New York-based China Prep (888-878-4814; www.chinaprep.com), founded in 2006 by an American who had lived in China, leads groups of just sixteen U.S. students on three-to-six-week summer trips to mainland China, including Shanghai and Beijing. The program combines intensive study of Mandarin with regional travel and experiences that give wide exposure to modern China. Before they go, participants receive a recommended reading list and links to Chinese pop culture Web sites and radio stations. During most of the trip, the group stays in hotels near historical sites and financial centers in the heart of the cities they are visiting. In this rapidly developing and complex country, China Prep students enjoy unusual access: they might discuss economics with the director of the port of Shanghai, meet local fashion designers, build a house with Habitat for Humanity, learn the techniques of traditional Chinese medicine from a healer or spend a weekend with a local family. Fees from $5,600, including airfare.
Note: Due to popular demand, China Prep now offers trips for intellectually curious grown-ups. Read more on the company’s new adult trips.

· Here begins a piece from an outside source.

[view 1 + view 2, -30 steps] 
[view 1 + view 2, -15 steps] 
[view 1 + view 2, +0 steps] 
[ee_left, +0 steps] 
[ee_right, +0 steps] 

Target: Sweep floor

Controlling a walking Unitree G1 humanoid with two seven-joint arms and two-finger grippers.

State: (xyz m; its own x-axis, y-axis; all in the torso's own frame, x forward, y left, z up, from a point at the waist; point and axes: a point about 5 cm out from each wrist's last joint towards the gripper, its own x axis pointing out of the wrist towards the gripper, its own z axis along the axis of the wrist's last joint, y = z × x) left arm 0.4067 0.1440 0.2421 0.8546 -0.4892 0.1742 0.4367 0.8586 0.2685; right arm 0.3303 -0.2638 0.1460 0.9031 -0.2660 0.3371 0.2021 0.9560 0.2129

Rustic Pathways (800-321-4353; www.rusticpathways.com) hosts multiweek excursions to Africa, India, Australia, Costa Rica, Vietnam and Thailand, among other destinations. The focus of each trip might be anything from language immersion or community service to soccer, surfing or a photography clinic. Depending on the locale, students reside in private accommodations or with families in local villages. Participants hail from all over the globe but are primarily from the United States. The company encourages parents to meet their children in the foreign country at the end of the stay for independent travel and more cultural exchange. Fees from $1,895, excluding airfare.
For those particularly fascinated by Asian cultures, Where There Be Dragons (800-982-9203; www.wheretherebedragons.com) offers a wide variety of options, including six-week programs of peace studies in Cambodia, rainforest research in Thailand, Tibetan Buddhism in North India or comparative religion in Senegal. All trips incorporate hands-on service projects, home stays, trekking and language study. Each group of up to twelve students includes one staff member for every four students. Participants might live in the homes of villagers or at a Buddhist monastery while immersing themselves in development issues, community service and cultural awareness. In preparation, students use online links provided by the company to view host country maps, listen to local radio stations and read local English-language newspapers. Fees from $5,050, excluding airfare.
Friedman ends his book with the advice that he gave his own daughter, that she and her contemporaries be “the generation of strategic optimists, the generation with more dreams than memories, the generation that wakes up each morning and not only imagines that things can be better but also acts on that imagination every day.” The programs described here are clearly geared to groom such a generation.